§ Task requirements
Skip the pictures. Give all the data again exactly.

____ Material provided

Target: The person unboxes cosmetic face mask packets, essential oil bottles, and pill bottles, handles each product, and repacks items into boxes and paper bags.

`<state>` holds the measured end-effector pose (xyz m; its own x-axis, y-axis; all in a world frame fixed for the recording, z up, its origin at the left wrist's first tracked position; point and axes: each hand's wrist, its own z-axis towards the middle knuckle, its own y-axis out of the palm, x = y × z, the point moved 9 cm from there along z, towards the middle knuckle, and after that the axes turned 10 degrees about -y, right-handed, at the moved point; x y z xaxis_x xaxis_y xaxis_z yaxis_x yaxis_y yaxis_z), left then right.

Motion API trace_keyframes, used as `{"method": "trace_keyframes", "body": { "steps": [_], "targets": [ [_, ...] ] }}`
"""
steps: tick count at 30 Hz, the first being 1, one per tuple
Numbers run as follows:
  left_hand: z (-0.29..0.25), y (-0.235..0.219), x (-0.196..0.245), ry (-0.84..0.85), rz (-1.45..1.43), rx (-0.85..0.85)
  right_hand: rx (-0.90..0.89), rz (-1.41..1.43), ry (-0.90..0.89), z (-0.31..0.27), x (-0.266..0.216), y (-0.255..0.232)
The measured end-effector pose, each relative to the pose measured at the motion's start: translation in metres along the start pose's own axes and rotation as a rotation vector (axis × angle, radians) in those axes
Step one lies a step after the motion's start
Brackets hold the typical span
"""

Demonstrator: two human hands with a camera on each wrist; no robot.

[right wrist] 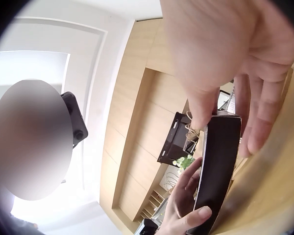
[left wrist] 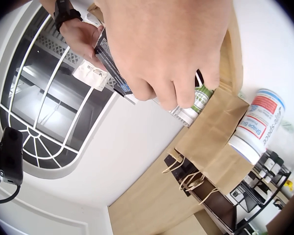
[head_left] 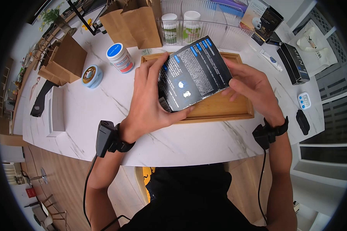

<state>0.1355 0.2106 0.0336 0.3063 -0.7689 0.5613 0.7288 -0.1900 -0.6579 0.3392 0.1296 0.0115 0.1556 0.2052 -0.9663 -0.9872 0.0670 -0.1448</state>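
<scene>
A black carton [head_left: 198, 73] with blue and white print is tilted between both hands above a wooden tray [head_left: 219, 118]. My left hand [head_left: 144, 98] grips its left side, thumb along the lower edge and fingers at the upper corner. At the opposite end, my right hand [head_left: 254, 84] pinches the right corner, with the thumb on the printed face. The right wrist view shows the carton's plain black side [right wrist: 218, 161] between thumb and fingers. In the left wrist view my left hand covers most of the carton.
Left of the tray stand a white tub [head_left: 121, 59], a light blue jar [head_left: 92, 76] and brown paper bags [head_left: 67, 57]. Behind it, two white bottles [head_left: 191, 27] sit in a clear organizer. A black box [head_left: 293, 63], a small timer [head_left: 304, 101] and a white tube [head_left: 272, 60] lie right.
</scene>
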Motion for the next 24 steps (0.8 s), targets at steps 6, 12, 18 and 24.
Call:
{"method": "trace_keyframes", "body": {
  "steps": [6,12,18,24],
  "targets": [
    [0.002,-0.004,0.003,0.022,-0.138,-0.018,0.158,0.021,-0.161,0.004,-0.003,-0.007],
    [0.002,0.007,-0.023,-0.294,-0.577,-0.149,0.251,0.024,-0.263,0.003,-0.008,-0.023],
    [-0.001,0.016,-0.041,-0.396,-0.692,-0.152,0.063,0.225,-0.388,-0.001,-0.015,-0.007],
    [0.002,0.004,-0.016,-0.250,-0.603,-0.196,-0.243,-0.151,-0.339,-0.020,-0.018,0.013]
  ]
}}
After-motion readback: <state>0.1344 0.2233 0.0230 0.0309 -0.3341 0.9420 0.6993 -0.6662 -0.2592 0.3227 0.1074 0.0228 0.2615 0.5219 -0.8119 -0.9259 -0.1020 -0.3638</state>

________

§ Task response
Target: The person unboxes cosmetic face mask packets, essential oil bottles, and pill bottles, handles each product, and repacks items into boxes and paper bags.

`<state>` holds the measured end-effector pose (xyz m; its own x-axis, y-axis; all in a world frame fixed for the recording, z up, its origin at the left wrist's first tracked position; point and axes: each hand's wrist, its own z-axis towards the middle knuckle, its own y-axis out of the palm, x = y × z, the point moved 9 cm from there along z, towards the middle knuckle, and after that the axes turned 10 degrees about -y, right-handed, at the moved point; x y z xaxis_x xaxis_y xaxis_z yaxis_x yaxis_y yaxis_z), left then right.

Motion API trace_keyframes, used as `{"method": "trace_keyframes", "body": { "steps": [_], "targets": [ [_, ...] ] }}`
"""
steps: tick count at 30 Hz, the first being 1, one per tuple
Numbers run as follows:
  left_hand: z (-0.29..0.25), y (-0.235..0.219), x (-0.196..0.245), ry (-0.84..0.85), rz (-1.45..1.43), rx (-0.85..0.85)
  right_hand: rx (-0.90..0.89), rz (-1.41..1.43), ry (-0.90..0.89), z (-0.31..0.27), x (-0.266..0.216), y (-0.255..0.232)
The measured end-effector pose, each relative to the pose measured at the motion's start: translation in metres along the start pose's own axes and rotation as a rotation vector (axis × angle, radians) in those axes
Step one lies a step after the motion's start
Brackets hold the typical span
"""

Demonstrator: two human hands with a camera on each wrist; no robot.

[right wrist] 
[left wrist] 
[head_left] 

<state>0.1355 0.2106 0.0336 0.3063 -0.7689 0.5613 0.7288 -0.1900 -0.6579 0.3392 0.1296 0.0115 0.1556 0.2052 -0.9663 -0.9872 0.0670 -0.1448</state>
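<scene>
A black carton [head_left: 198, 73] with blue and white print is tilted between both hands above a wooden tray [head_left: 219, 118]. My left hand [head_left: 144, 98] grips its left side, thumb along the lower edge and fingers at the upper corner. At the opposite end, my right hand [head_left: 254, 84] pinches the right corner, with the thumb on the printed face. The right wrist view shows the carton's plain black side [right wrist: 218, 161] between thumb and fingers. In the left wrist view my left hand covers most of the carton.
Left of the tray stand a white tub [head_left: 121, 59], a light blue jar [head_left: 92, 76] and brown paper bags [head_left: 67, 57]. Behind it, two white bottles [head_left: 191, 27] sit in a clear organizer. A black box [head_left: 293, 63], a small timer [head_left: 304, 101] and a white tube [head_left: 272, 60] lie right.
</scene>
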Motion for the next 24 steps (0.8 s), targets at steps 6, 12, 18 and 24.
Call:
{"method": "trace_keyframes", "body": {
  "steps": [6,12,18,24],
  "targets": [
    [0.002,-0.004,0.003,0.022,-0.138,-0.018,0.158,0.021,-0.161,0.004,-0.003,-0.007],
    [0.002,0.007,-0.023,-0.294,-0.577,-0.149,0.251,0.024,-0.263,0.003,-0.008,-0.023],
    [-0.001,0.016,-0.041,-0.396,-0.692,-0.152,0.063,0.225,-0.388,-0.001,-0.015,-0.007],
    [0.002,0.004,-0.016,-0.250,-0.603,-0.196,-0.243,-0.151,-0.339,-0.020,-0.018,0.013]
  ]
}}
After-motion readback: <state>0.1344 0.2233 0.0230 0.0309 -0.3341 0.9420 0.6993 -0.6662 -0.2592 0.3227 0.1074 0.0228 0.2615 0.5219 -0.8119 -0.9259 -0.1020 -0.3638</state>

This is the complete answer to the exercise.